YAZAN: BURCU ERBAŞ
FOTOĞRAF: 3RD RITUAL

Ne kadar çok Manifestation yapsanız da istediğiniz sonucu göremediğinizde bıkkınlık, sabırsızlık ve güvensizlik yaşıyor musunuz? Cevabınız evet ise, yalnız değilsiniz. Birçoğumuz Manifestation’ı çok spesifik sonuç ve istekler bekleyerek yapıyoruz. Bu bekleyiş de “tahmin edilenden” daha uzun sürdüğünde kendimize ve evrene olan inancımız çatırdıyor. Bununla da Manifestation’ın tüm dayanağı; kişinin kendini eksiksiz, evreni ise mucizelerle dolu görme yetisi çatırdıyor. Peki sıkı sıkıya tutunma hissi yerine güvenmeyi ve bırakmayı denesek? Non-attachment yani bağlanmama kuralını pratik ettiğinizde hayatın size doğru eforsuzca aktığını, çok daha az dirençle karşılaştığınızı ve hayal ettiklerinizin bile ötesinde olasılıkların yaşanabileceğini göreceksiniz!


Non-attachment yani bağlanmama kuralı nedir?

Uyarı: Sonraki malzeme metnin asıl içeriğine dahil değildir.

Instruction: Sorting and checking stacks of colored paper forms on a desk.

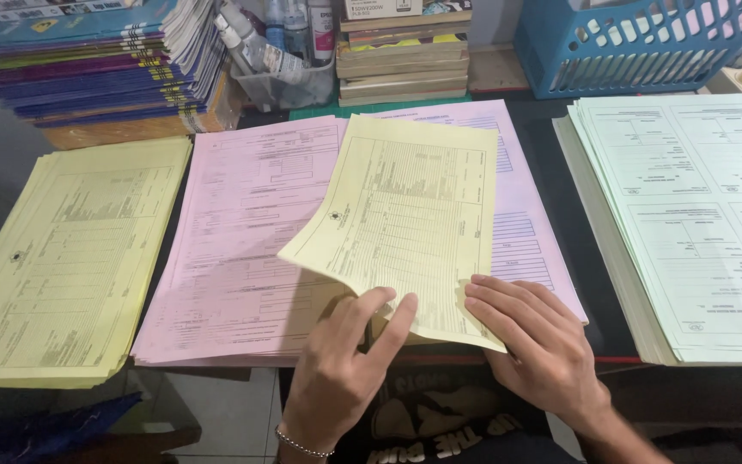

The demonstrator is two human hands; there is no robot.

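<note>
My left hand (341, 361) pinches the lower edge of a yellow printed form (405, 215), thumb on top and fingers curled beneath it. The sheet's left side lifts off the pile below. My right hand (534, 339) lies flat, fingers spread, on the sheet's lower right corner. The yellow form rests across a pink stack (242, 249) and a lilac stack (521, 223) of forms.
A yellow stack of forms (62, 266) lies at the left and a pale green stack (697, 215) at the right. Behind stand a pile of coloured booklets (96, 69), bottles in a clear tray (289, 82), stacked books (401, 60) and a blue basket (637, 43).
</note>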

Buddha’nın en ünlü sözlerinden birisi “Her tür acının kaynağı bağlanmadır.” aslında Budizm’i şekillendiren kendini hayattan hatta kendi duygu ve düşüncelerinden bile ayırabilme ihtiyacını anlatır. Çünkü hayat sürekli bir değişim halindedir. Her şeyin tam da olduğu halde kalmasını istemek, gelecek olasılıkları öngörmeye çalışmak, öz varlığı işle, ilişkilerle, maddiyatla tanımlamaya çalışmak bir bakıma nafiledir. Çünkü ne kadar çok istesek, tutunsak, bağlansak da değişim kaçınılmazdır. Bu nedenle içsel mutluluğu, huzuru, öz sevgi ve saygıyı dış dünyaya yani gelip geçici, değişime mahkum unsurlara bağlamak temelsiz ve acı vericidir.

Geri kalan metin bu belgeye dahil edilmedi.